__Directions__
Among the entries that follow, find the lines containing the string "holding" and copy them.

Stored items from a collection:

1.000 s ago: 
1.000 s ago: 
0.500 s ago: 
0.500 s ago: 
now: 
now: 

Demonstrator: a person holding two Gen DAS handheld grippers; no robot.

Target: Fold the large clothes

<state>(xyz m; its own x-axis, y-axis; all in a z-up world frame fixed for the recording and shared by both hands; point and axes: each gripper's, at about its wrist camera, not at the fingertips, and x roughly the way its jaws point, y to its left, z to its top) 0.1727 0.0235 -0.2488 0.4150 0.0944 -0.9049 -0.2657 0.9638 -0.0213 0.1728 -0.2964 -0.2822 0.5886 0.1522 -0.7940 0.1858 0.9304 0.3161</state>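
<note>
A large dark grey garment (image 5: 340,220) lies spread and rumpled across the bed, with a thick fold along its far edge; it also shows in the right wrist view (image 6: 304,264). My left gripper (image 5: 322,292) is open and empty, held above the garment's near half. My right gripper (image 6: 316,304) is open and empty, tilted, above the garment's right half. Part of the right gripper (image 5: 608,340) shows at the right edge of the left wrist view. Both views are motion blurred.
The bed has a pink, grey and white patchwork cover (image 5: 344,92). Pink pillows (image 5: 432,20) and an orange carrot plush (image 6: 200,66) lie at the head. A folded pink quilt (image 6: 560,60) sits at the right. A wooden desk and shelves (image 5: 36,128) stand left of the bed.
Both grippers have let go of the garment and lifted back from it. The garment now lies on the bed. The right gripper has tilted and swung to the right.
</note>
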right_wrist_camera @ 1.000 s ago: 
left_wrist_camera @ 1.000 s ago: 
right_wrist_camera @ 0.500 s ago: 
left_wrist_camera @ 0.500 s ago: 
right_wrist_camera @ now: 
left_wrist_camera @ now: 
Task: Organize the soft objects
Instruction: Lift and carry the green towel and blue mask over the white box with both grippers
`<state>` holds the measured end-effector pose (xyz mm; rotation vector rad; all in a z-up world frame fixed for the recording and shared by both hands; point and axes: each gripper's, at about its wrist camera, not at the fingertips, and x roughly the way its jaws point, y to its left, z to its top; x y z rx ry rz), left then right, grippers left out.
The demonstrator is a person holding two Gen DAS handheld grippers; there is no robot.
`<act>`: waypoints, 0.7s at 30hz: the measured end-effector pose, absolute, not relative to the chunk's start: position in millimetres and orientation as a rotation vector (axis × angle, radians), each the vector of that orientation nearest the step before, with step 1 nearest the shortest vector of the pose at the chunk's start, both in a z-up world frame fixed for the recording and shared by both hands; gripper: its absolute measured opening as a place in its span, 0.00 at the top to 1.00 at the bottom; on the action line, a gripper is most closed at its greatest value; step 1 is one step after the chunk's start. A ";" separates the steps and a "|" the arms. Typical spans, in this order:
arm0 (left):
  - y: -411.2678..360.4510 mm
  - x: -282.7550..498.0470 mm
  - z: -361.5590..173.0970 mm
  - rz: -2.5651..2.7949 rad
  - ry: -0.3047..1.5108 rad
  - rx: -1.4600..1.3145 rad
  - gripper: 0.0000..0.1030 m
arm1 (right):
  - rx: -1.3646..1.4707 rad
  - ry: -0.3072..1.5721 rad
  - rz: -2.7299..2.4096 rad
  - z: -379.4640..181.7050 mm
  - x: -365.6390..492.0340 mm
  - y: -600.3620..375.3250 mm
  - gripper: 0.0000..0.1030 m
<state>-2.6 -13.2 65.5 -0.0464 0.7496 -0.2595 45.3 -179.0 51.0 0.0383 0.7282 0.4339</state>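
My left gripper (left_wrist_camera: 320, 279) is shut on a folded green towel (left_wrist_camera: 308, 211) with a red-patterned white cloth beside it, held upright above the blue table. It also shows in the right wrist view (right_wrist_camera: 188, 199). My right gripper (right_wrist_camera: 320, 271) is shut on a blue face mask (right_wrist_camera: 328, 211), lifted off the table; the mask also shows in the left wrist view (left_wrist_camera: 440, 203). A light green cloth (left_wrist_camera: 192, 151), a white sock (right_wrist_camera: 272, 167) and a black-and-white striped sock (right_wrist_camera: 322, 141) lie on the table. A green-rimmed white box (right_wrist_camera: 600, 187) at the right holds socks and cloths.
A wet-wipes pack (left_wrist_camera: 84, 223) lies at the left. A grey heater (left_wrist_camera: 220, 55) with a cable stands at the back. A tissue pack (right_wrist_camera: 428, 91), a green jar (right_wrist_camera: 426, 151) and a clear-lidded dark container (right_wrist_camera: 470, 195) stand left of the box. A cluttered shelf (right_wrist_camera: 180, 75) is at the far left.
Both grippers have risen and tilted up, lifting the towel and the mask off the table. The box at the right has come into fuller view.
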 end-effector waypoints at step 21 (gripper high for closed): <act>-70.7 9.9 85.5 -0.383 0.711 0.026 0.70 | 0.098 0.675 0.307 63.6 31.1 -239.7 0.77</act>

__Result__
Demonstrator: a person holding two Gen DAS handheld grippers; no robot.
The demonstrator is a person holding two Gen DAS handheld grippers; there is no robot.

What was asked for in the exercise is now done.